Throughout my life, wounds from a traumatic history have continued to reopen. My father left my mother before I was born. Having given birth to me on her own in 1950’s Germany, my mother hid me for two years in an orphanage to avoid condemnation from her Catholic relatives. When she finally returned and brought me home, she presented me to her family as her adopted child, and I was often treated with ambivalence and contempt. Deep inside I came to believe that I had no legitimate place in that family. The sense of being an outsider, someone who is not recognized as a valued member of the tribe, has become part of my ongoing experience. 

On that restless morning in bed, I felt once again unacknowledged by those whom I longed to accept me. I felt a dull emptiness in my stomach, a familiar sense of shame and self-defeat. I was once again the tiny one in the crib who hadn’t been picked up and protected by either her mother or her father. As my thoughts and emotions whirled fast and chaotic, I grappled with the tangled knot of hurt and blame about not being included and validated. Despite my decades of training in Buddhist practices, my meditation skills felt almost useless against this painful constellation. 

After that morning, I committed myself with renewed ardor to contemplate the history of my ancient wounds and how their painful patterns have recurred over the years. Vulnerability frequently appears in my emotional landscape, just like a hungry ghost who is never satisfied and repeatedly suffers over being abandoned or excluded. With a heavy heart, I noticed how often I have tended to obsess about my injuries and the stories I have spun around them. 

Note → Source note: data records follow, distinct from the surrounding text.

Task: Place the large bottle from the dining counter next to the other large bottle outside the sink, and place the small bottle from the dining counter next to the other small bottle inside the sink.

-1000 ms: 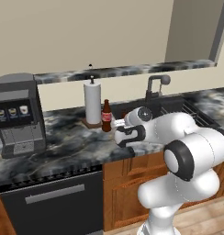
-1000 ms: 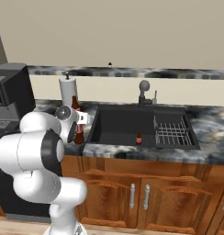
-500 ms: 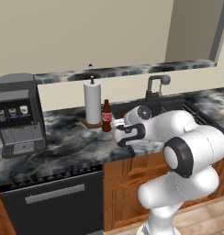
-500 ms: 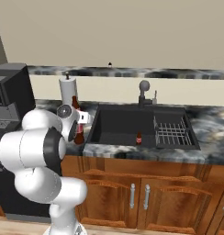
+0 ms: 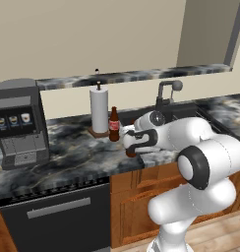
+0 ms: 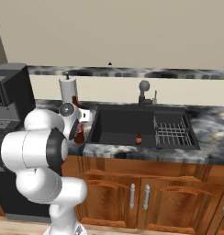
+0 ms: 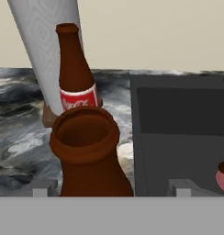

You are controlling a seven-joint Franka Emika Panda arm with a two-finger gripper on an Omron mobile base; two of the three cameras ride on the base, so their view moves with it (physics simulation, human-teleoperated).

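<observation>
Released: jaws have just spread off the carried bottle (image 7: 88,156).
It stands on the counter (image 5: 73,152) left of the sink (image 6: 127,126), just before the other bottle (image 7: 75,73); gripper (image 7: 109,188) open around its neck. Large-bottle half looks done.

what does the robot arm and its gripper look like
The arm is glossy white, built of rounded, bulbous segments, with dark grey to black rings at the joints, the largest a black band around the big elbow joint. The gripper has a white body with dark trim. In the hand view its two fingertips are small, pale grey and blocky. No cables or markings are visible.
</observation>
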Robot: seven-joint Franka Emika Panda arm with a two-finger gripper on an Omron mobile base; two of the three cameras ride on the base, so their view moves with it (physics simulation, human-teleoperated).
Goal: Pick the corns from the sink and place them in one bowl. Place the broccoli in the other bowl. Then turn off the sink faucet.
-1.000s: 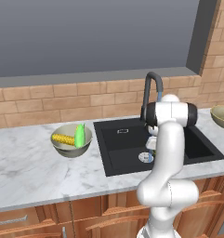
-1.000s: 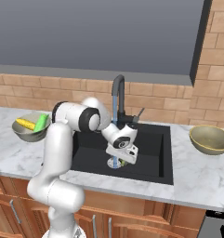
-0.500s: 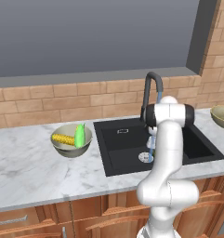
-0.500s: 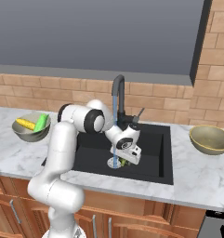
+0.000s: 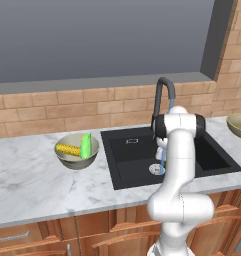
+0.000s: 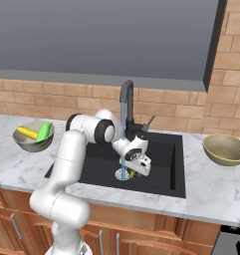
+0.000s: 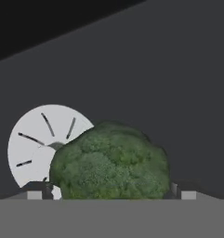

A few months following that incident I found myself walking with my mentor and friend Jack Kornfield through an ancient oak forest. We talked about my experiences of falling into the pothole of this old wound over and over again. Knowing my story all too well, Jack nudged me to find a way out of this self-repeating predicament, and to use all the skills that I had learned during my studies of psychology, my experience as a psychotherapist as well as the many years of Buddhist training. But first, Jack wanted me to find a new word for such experience. What C.G. Jung had called complexes and Eastern philosophers had called samskaras, he felt, needed a new name.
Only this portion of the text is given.